**What the task asks**
Copy the lines exactly as they appear, starting with the first line of the records and ending with the line that contains "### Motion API".

Stored records:
=======

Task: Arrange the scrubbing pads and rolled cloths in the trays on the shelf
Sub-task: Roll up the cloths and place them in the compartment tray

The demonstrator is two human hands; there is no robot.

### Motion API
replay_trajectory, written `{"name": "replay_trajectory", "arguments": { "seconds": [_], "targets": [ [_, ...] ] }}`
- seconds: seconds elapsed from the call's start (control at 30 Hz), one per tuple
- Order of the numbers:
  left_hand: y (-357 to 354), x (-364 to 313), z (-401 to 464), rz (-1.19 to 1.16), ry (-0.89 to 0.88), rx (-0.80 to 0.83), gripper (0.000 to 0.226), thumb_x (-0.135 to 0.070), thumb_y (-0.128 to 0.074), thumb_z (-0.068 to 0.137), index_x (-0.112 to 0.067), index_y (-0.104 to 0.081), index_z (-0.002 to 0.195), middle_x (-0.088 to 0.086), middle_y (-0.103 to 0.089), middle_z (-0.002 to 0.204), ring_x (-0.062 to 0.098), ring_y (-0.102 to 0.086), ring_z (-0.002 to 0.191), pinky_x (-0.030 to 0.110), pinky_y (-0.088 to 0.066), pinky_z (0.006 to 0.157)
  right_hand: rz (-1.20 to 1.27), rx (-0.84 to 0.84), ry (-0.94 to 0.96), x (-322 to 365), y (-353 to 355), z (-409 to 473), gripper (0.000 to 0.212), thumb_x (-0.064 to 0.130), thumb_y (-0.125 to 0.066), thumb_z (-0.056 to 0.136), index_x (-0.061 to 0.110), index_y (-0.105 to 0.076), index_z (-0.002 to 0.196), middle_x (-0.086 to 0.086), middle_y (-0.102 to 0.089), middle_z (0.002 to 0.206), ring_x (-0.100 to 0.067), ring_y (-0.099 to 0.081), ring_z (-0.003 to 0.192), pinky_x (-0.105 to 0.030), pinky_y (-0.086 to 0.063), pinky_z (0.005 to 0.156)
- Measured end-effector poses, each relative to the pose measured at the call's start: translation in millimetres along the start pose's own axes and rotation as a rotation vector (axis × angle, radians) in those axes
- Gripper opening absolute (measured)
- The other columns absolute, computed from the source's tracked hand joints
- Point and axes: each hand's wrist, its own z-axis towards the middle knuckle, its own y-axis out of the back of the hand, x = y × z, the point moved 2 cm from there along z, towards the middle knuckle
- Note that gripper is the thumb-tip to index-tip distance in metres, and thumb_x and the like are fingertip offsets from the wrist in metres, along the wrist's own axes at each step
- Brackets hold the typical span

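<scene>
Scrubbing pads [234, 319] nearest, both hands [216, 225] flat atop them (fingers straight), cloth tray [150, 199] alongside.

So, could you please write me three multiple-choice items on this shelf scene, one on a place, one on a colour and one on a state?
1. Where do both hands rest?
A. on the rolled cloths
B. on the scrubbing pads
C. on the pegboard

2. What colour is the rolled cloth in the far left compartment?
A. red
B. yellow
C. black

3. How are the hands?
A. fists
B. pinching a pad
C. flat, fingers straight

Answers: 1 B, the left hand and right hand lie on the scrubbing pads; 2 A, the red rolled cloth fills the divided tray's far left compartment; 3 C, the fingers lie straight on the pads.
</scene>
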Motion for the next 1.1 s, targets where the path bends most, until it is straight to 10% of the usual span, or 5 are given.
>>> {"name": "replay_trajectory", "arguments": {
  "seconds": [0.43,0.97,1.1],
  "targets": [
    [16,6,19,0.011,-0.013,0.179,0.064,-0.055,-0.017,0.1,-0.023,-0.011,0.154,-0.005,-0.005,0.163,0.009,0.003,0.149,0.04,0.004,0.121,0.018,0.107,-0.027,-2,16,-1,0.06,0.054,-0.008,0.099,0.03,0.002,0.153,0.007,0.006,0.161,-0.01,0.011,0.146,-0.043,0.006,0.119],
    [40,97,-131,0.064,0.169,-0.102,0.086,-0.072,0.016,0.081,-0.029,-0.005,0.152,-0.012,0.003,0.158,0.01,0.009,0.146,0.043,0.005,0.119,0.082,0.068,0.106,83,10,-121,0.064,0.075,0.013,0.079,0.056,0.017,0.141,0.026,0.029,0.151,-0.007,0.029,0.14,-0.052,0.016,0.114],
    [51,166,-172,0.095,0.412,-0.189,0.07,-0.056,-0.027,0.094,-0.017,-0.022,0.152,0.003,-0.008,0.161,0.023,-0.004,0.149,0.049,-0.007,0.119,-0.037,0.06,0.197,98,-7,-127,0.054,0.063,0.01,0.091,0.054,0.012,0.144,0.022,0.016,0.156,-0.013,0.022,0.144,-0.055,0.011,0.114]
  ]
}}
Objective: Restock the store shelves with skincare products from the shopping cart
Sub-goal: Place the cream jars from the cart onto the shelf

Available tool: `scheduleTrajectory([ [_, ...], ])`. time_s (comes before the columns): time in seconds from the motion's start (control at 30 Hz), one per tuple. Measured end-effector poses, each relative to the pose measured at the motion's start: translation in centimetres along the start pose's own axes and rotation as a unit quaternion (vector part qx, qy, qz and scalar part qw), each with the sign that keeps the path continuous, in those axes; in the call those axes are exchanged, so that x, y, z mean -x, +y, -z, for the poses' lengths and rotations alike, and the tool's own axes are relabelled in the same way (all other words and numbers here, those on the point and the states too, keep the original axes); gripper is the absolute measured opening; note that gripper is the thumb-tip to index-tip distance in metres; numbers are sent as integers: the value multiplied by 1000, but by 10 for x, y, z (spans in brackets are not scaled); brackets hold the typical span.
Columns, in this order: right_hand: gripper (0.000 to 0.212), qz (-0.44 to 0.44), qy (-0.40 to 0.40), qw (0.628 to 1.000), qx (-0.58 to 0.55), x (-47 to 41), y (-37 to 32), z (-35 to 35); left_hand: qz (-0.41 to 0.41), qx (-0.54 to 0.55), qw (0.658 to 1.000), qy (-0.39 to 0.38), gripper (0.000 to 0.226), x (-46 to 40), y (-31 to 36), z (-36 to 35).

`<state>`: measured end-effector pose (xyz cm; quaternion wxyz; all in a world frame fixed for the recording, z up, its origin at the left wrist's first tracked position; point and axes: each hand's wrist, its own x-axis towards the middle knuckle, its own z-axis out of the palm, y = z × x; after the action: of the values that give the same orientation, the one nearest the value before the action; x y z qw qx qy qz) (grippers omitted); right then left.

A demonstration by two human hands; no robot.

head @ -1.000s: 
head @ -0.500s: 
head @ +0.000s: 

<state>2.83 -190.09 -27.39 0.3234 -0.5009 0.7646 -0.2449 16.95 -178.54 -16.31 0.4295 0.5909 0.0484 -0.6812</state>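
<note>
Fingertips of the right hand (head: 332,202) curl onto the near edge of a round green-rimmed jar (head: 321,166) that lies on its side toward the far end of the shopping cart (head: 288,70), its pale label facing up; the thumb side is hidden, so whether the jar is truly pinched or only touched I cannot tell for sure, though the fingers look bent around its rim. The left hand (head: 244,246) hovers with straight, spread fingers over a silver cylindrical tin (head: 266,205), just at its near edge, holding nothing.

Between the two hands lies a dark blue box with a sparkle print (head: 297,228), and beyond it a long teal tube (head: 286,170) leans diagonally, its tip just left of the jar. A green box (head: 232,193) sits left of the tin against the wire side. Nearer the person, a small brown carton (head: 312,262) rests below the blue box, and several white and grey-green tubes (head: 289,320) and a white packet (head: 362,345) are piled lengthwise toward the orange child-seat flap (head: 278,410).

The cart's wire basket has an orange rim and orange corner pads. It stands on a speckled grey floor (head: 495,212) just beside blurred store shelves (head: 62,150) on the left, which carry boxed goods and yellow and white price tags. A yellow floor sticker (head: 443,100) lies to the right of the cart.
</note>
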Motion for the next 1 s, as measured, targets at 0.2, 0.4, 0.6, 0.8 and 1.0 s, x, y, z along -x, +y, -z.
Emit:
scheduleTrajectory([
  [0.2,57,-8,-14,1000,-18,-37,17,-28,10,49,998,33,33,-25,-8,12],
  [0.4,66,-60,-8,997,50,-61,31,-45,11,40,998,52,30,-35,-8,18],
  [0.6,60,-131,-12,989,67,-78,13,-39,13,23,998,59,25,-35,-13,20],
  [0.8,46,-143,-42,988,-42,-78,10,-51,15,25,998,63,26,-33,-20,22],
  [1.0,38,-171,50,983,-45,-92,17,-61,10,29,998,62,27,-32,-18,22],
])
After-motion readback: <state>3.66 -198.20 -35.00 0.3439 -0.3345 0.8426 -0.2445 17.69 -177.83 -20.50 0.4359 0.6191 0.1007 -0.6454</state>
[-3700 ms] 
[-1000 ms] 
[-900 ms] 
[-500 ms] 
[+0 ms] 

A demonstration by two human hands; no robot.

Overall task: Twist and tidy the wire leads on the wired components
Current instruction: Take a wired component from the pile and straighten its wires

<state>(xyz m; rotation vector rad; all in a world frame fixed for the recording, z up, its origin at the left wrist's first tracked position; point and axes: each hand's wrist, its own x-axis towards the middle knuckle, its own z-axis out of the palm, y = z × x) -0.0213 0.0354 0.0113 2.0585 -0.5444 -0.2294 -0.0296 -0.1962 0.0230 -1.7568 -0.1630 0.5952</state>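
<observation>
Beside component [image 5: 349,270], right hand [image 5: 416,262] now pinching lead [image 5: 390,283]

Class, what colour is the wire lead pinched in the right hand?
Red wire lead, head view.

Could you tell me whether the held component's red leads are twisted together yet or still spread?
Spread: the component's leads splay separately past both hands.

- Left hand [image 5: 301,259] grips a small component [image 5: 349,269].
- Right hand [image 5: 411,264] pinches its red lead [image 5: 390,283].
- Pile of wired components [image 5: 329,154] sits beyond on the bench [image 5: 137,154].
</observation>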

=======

**Answer to the exercise**
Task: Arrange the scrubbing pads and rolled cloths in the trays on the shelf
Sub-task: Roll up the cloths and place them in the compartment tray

The demonstrator is two human hands; there is no robot.

### Motion API

There is nothing else to the answer.